If the CSA are asking for more than you owe, it’s fraud

Hi, If the amounts are wrong and they are asking for more than the amount you owe is then simply its fraud. Fraud is a crime in the uk so ring your local police with the evidence and they will get procesuted.

I am in the middle of doing the same. The Law: In criminal law, fraud is intentional deception made for personal gain or to damage another individual; the related adjective is fraudulent, and verb is defraud. Fraud is a crime and a civil law violation, though the specific criminal law definition varies by legal jurisdiction. Defrauding people or entities of money or valuables is a common purpose of fraud.
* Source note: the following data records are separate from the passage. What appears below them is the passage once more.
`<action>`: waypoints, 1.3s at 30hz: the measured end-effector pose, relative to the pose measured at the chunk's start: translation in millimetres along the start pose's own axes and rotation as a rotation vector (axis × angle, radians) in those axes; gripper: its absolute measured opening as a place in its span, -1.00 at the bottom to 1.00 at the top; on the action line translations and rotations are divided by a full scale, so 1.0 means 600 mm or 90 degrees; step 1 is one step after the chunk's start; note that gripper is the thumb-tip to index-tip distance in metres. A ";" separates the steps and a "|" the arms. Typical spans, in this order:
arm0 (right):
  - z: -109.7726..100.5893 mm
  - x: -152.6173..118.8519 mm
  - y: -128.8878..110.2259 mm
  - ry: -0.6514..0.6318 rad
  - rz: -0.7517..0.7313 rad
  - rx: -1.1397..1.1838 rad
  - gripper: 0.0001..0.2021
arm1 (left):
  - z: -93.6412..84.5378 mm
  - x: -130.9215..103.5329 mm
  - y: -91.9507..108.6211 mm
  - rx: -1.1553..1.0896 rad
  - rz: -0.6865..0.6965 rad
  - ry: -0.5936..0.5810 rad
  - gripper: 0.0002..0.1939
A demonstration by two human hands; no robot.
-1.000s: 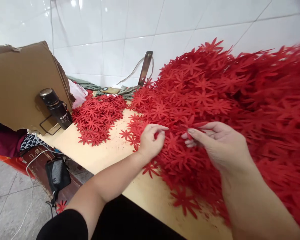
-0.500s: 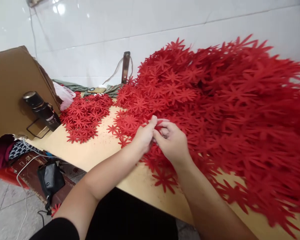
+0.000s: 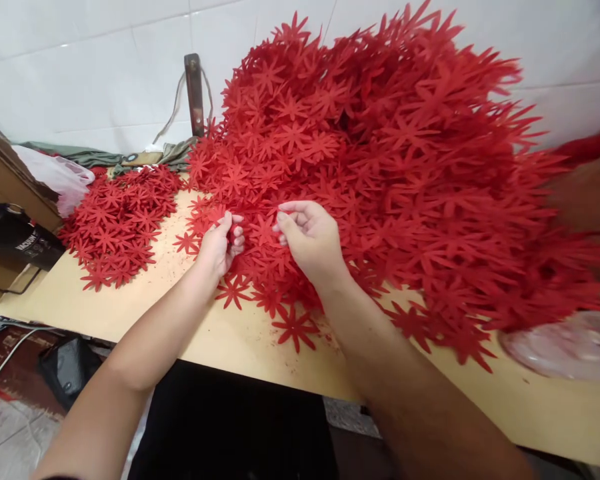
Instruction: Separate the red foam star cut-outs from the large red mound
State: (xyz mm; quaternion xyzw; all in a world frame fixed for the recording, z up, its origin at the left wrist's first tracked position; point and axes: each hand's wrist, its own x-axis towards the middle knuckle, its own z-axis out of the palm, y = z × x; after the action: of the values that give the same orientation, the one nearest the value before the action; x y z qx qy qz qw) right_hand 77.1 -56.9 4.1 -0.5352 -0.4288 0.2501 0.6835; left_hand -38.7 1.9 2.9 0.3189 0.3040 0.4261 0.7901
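Observation:
Both my hands hang over the near side of a large heap of red flower-shaped cut-outs (image 3: 360,153), a hand's width apart. My left hand (image 3: 220,247) is closed, thumb against the curled fingers; whatever it may hold is lost against the red behind. Thumb and forefinger of my right hand (image 3: 313,240) are pinched together, and I cannot make out anything between them. Below the hands, a single red cut-out (image 3: 295,328) with long narrow petals lies near the table's front edge.
A smaller pile of red cut-outs (image 3: 125,223) lies to the left, beside a white plastic bag (image 3: 55,170) and a black vacuum flask (image 3: 23,233). A clear plastic container (image 3: 565,345) sits at the right. Behind the tabletop (image 3: 190,333) rises a tiled wall (image 3: 115,80).
My hands, together half a second ago, have come apart, the left one moving left. The view has swung right, bringing the clear plastic container into sight.

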 end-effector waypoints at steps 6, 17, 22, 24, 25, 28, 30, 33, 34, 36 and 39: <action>0.017 0.014 0.034 -0.069 -0.064 -0.027 -0.69 | 0.015 -0.009 -0.017 0.104 -0.055 -0.046 -0.37; 0.007 -0.021 0.069 -0.138 -0.177 -0.148 -0.67 | 0.031 -0.008 -0.042 0.138 0.027 0.015 -0.67; 0.001 -0.021 0.075 -0.151 -0.102 -0.067 -0.58 | 0.034 -0.015 -0.044 0.181 0.002 -0.001 -0.84; 0.000 -0.019 0.075 -0.172 -0.067 -0.025 -0.57 | 0.030 -0.014 -0.043 0.188 -0.002 -0.004 -0.88; -0.001 -0.019 0.075 -0.187 -0.054 -0.006 -0.57 | 0.027 -0.013 -0.042 0.179 -0.003 -0.014 -0.89; -0.002 -0.020 0.073 -0.212 -0.050 0.010 -0.55 | 0.015 -0.008 -0.038 0.117 -0.032 -0.047 -0.81; -0.002 -0.023 0.072 -0.210 -0.085 -0.027 -0.53 | 0.010 -0.007 -0.035 0.083 -0.070 -0.042 -0.67; 0.000 -0.026 0.069 -0.203 -0.146 -0.105 -0.55 | 0.008 -0.009 -0.031 0.054 -0.108 -0.015 -0.51; 0.000 -0.026 0.068 -0.200 -0.156 -0.126 -0.57 | 0.009 -0.010 -0.030 0.050 -0.114 -0.014 -0.49; 0.001 -0.025 0.068 -0.194 -0.157 -0.147 -0.59 | 0.012 -0.013 -0.029 0.050 -0.118 -0.024 -0.48; -0.001 -0.021 0.071 -0.197 -0.121 -0.113 -0.55 | 0.016 -0.016 -0.029 0.062 -0.110 -0.039 -0.46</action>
State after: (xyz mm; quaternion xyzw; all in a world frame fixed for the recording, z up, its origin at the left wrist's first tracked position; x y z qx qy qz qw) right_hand 76.0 -54.3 -40.0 -0.5057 -0.5976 0.2249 0.5801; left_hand -27.6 -16.4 -2.8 0.3426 0.3266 0.3315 0.8161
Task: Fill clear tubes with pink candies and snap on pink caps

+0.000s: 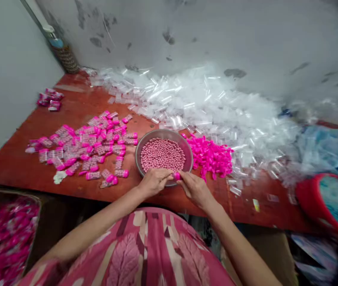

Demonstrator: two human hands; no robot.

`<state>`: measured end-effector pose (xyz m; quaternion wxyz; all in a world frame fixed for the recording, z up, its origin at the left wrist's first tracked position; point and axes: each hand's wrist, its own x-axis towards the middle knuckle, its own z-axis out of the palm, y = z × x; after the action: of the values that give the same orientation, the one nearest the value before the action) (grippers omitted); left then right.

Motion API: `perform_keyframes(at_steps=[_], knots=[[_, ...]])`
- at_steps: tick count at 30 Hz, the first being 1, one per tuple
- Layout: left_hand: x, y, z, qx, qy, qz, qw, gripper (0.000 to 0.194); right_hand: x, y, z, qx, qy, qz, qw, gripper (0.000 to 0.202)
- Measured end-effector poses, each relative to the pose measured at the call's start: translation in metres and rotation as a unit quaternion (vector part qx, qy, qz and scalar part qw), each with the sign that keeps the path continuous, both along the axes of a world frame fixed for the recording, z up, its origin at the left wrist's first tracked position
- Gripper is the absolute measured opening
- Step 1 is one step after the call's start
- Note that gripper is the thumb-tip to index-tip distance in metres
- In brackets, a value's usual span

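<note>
My left hand (156,181) and my right hand (195,189) meet over the near rim of a metal bowl (190,157). Both are closed, pinching a small bottle with a pink cap (176,176) from either side. Fingers cover most of its body, so I cannot tell how full it is. Small pink beads (163,155) lie in the bowl. Right of the bowl is a heap of bright pink caps (212,155). To the left, many pink-capped bottles of beads (93,139) lie loosely piled.
Clear plastic tubes (186,99) are heaped along the wall on the reddish table (76,99). A small pink cluster (50,98) sits far left. Below it stands a box of pink items (4,238). A red tub (314,200) is at the right, near blue plastic bags (329,147).
</note>
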<state>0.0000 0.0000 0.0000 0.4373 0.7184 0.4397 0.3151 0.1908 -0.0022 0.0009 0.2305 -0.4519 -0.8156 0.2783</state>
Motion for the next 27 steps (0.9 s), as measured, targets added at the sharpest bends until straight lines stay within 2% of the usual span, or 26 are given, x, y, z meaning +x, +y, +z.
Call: perform_keyframes(at_steps=[2,4,5,7,9,11,15,20,27], knots=[[0.001,0.0,-0.001,-0.077,-0.09,0.042,0.992,0.024,-0.007,0.002,0.007,-0.057,0.068,-0.04,0.995,0.028],[0.003,0.0,-0.003,-0.147,-0.179,0.084,0.969,0.025,-0.013,0.002,0.012,-0.134,0.161,-0.076,0.975,0.03],[0.003,0.0,-0.004,-0.187,-0.233,0.111,0.948,0.027,-0.015,0.001,0.012,-0.193,0.225,-0.096,0.95,0.032],[0.003,0.0,-0.006,-0.242,-0.311,0.148,0.907,0.031,-0.018,-0.001,0.011,-0.297,0.349,-0.123,0.88,0.035],[0.001,0.001,-0.008,-0.257,-0.329,0.155,0.895,0.032,-0.019,-0.002,0.007,-0.351,0.437,-0.144,0.815,0.032],[-0.003,0.003,-0.008,-0.247,-0.3,0.151,0.909,0.031,-0.02,0.001,0.005,-0.378,0.478,-0.162,0.776,0.028],[-0.009,0.005,-0.005,-0.187,-0.214,0.103,0.953,0.025,-0.021,0.012,0.011,-0.472,0.459,-0.134,0.741,0.026],[-0.01,0.003,-0.006,-0.134,-0.15,0.071,0.977,0.024,-0.025,0.018,0.016,-0.595,0.411,-0.096,0.685,0.024],[-0.019,0.006,-0.007,-0.059,-0.024,0.03,0.998,0.022,-0.035,0.015,0.002,-0.606,0.438,-0.155,0.645,0.016]])
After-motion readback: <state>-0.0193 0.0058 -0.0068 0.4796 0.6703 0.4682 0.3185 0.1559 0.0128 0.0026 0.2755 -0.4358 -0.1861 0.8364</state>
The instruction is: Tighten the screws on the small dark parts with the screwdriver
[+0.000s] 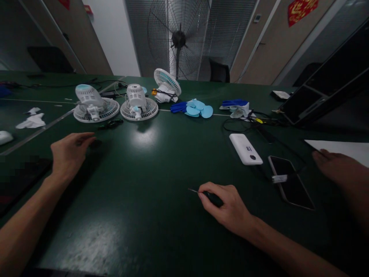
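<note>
My right hand is wrapped round a small screwdriver with a dark handle; its thin metal shaft points left, just above the green table. Over the table's left side, my left hand has thumb and fingers brought together. Whether anything small sits between those fingertips cannot be made out against the dark surface. Beyond that hand lies a small dark bundle. Two white desk fans rest face down behind it, and a third fan leans back further off.
Light blue fan blades and blue-and-white gloves lie along the back. To the right are a white power bank, a phone and cables. Another person's hand touches white paper. A dark tablet-like slab lies left.
</note>
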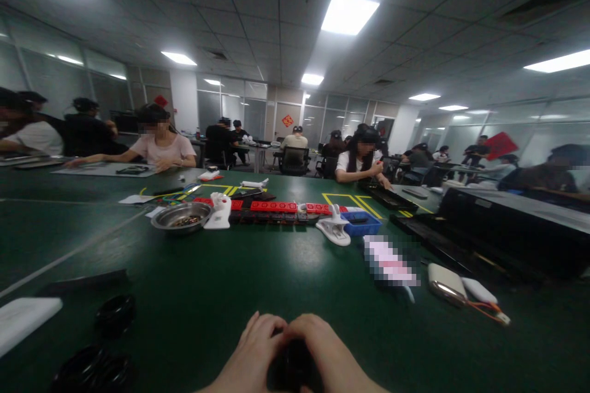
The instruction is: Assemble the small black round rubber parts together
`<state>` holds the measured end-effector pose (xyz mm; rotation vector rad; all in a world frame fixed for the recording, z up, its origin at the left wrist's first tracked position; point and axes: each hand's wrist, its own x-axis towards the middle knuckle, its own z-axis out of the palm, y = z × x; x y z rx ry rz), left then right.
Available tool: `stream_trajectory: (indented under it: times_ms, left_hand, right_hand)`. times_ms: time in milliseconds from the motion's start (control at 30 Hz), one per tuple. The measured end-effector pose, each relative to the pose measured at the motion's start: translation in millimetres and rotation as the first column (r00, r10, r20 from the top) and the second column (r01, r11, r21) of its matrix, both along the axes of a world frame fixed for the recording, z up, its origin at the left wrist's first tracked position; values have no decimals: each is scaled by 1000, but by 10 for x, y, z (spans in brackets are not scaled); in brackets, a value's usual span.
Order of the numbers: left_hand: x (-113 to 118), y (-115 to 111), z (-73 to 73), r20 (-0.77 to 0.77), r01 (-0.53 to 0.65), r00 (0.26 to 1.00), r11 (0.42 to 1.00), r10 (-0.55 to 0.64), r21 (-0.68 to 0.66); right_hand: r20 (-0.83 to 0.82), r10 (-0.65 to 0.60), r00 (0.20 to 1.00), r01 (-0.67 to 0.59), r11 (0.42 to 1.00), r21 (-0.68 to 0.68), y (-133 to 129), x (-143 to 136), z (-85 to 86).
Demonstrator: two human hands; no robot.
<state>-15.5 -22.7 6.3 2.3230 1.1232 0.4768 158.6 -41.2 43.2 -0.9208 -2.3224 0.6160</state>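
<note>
At the bottom centre of the green table (221, 282), my left hand (258, 347) and my right hand (325, 350) meet at the fingertips. Both are curved round a dark object (297, 362) between them, mostly hidden by the fingers. It looks black, and I cannot make out what it is. Several glossy black round parts (115, 316) lie to the left of my hands, near the table's front edge.
Further back stand a metal bowl (179, 218), white stands (219, 212), red blocks in a row (274, 206) and a blue tray (362, 224). A cream power bank (446, 284) and a large black case (516, 227) lie right. People sit across the table.
</note>
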Motion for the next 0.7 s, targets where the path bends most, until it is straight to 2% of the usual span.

Go straight to the police.

Good Luck

6 thoughts on “If the CSA are asking for more than you owe, it’s fraud

  1. Please keep us aware of your progress and result.

    I’m sure the CSA will play the long game ie drag things out so you loose interest and baffle you with legal jargon.
    Best of luck!

  2. The level of fraud is now quiet frightening and you are correct obtaining money through alledged arrears is illegal without the evidence to back up the claim, Every company whom you pay a bill to, will provide an itemised statement so you know what you have to pay and can challenge any errors, The CSA for some reason avoid this at all costs, You will recieve a letter stating,

    You have not paid enough child maintenance in the past.

    Hmmm no evidence no explanations? Totally immoral and illegal tactics.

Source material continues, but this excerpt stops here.